How do you grousers not collapse under the weight of your own contradictions and hypocrisy? If she held out for road funding, you'd castigate her for playing politics. But she's agreed to compromise for the moment, so you'll castigate her for that instead and then complain about a lack of civility.

Kevin Grand
Tue, 09/10/2019 - 6:16pm

She didn't "need" to hold out for anything.

Nor did she need to "compromise".

All she needed to do was to just pass a realistic state budget, keep her word that she gave during last years gubernatorial debate and move on to more important issues.

When she, along with certain media outlets who just report everything that Gov. Whitmer releases as the undisputed truth, start spouting pablum like the alleged "fact" that the $2.5-billion will be going towards the roads, of course it was going to eventually blow up in her face.

Her stratagem was nothing more than an elaborate shell game. Even The Bridge acknowledged this fact (albeit, I suspect VERY reluctantly).

"Getting a win on the gas tax sets in motion a cascade of money by freeing up $600 million in income tax dollars that would otherwise be used for roads. Those income tax dollars would now go to public universities, replacing funds that have been diverted for more than a decade from the School Aid Fund. Using the Rube Goldberg analogy, that leaves more money for K-12 schools."

https://www.bridgemi.com/michigan-government/analysis-gretchen-whitmers-...

When you blatantly lie to Michigan Taxpayers, a detail that even The Bridge hasn't acknowledged in its reporting about this issues to its readers, Gov. Whitmer just needs act like an adult and take her lumps (politically-speaking, of course).
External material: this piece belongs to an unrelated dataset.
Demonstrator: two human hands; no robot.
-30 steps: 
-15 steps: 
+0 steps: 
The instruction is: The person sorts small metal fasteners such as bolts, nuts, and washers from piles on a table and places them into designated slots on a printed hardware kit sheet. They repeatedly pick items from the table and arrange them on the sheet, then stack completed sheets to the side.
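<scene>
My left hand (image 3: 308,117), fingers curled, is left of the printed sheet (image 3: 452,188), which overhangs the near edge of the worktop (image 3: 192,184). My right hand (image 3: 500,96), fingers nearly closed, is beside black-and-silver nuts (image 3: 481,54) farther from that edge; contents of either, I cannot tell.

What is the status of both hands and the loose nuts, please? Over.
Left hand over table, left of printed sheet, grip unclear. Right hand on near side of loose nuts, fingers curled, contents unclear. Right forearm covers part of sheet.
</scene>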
https://youtu.be/Jvjp6LN63ZQ?t=49

WRTolkas
Tue, 09/10/2019 - 7:03am

She knows she will lose badly. And justified.

Jim V
Tue, 09/10/2019 - 10:07am

The GOP has shown, for the 8 years that they completely controlled the state government, that they have neither the desire or intelligence to tackle the crumbling road issues in Michigan. They don't care about public education or the environment and do not possess the intestinal fortitude to make difficult decisions that benefit the general public.

Todd
Tue, 09/10/2019 - 2:13pm

Good gawd. Shaddup.

Diane J
Tue, 09/10/2019 - 11:15am

It doesn't matter if she gives concessions or not-the GOP will still try to block anything she does. They do it in DC and every other state they've lost complete control.

Jacob
Tue, 09/10/2019 - 12:46pm

Why did I bother to vote for a Dem to lead the state if that person was going to fold in the face of the first budget fight? Even if you have to compromise to reach a deal (I would have been willing to pay the gas tax, but I know how unpopular it was), the new state budget should include a plan for road funding. This is the state equivalent of the US Congress raising the debt ceiling.

Once again, instead of fighting for what they believe in, instead of trying to convince voters, making the GOP explain to voters why they refuse to help their constituents, Dems are letting the GOP set the terms and screw the residents of the state. What a waste.

Matt
Wed, 09/11/2019 - 8:11am

If you're so sure of this, get this question on the ballot! Are you Democrats afraid of democracy?

Jacob
Wed, 09/11/2019 - 2:53pm

The irony of this statement given the GOP is suing to stop the redistricting measure voters passed in November is staggering.

Matt
Wed, 09/11/2019 - 5:34pm

You are avoiding the point here and switching the subject. Why won't you start the ballot initiative?